Ainsworth et al - The Strange Situation
Method: In a controlled observation, 12-18 month old infants were left in a room with their mother. Eight different scenarios occured, including being approached by a stranger, the infant being left alone, the mother returning, etc. The infants reactions were constantly observed.
Results: About 15% of infants were 'insecure-avoidant' (type A) - they ignored their mother and didn't mind if she left. A stranger could comfort them.
About 70% were 'securely attached' (type B) - content with their mother, upset when she left, happy when she returned and avoided strangers.
About 15% were 'insecure-resistant' (type C) - uneasy around their mother, upset if she left. They resisted strangers and were also hard to comfort when thier mother returned.
Conclusion: Infants showing different reactions to their carers have different types of attachment.
Evaluation: The research method used allowed control of the variables, making results reliable. However, the laboratory-type situation made the study artificial, reducing the ecological validity. Parents may have changed their behaviour as they knew they were being observed, Could have had an effect on the children's behaviour. Also the new situation in the experiment may have had an effect on the children's behaviour - the study might not accurately represent their behaviour in real life. Another problem is that the mother may not have been the child's main attachment figure
Van Ijzendoorn & Kroonenberg - Cross-Cultural
Method: Van Ijendoorn and Kroonenberd carried out a meta-analysis of 32 studies of 'the strange situation' in different countries (e.g Japan, Britain, Sweden etc.). They were analysed to find any overall patterns.

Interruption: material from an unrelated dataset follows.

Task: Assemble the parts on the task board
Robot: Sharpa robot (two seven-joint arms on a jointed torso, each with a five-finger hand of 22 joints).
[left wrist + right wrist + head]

Results: The percentages of children classified as secure or insecure were very similar across the countries tested. Secure attachments were the most common type of attachment in the countries studied. Some differences were found in the distribution of insecure attachments. In Western cultures, it was seen that the dominant type of insecure attachment was avoidant. However in non-Western cultures, the dominant type was resistant.
Conclusion: There are cross-cultural similarities in raising children, producing common reactions to the 'strange situation'
Evaluation: Children are brought up in different ways in different cultures. This might result in different types of attachment in different cultures. The 'strange situation' might not be a suitable method for studying cross-cultural attachment. Using a different type of study may have revealed different patterns ot types of attachment in different cultues. The study assumes that different countries are the same thing as different cultures. One problem with the research method is that meta-analyses can hide individual results that show an unusual trend.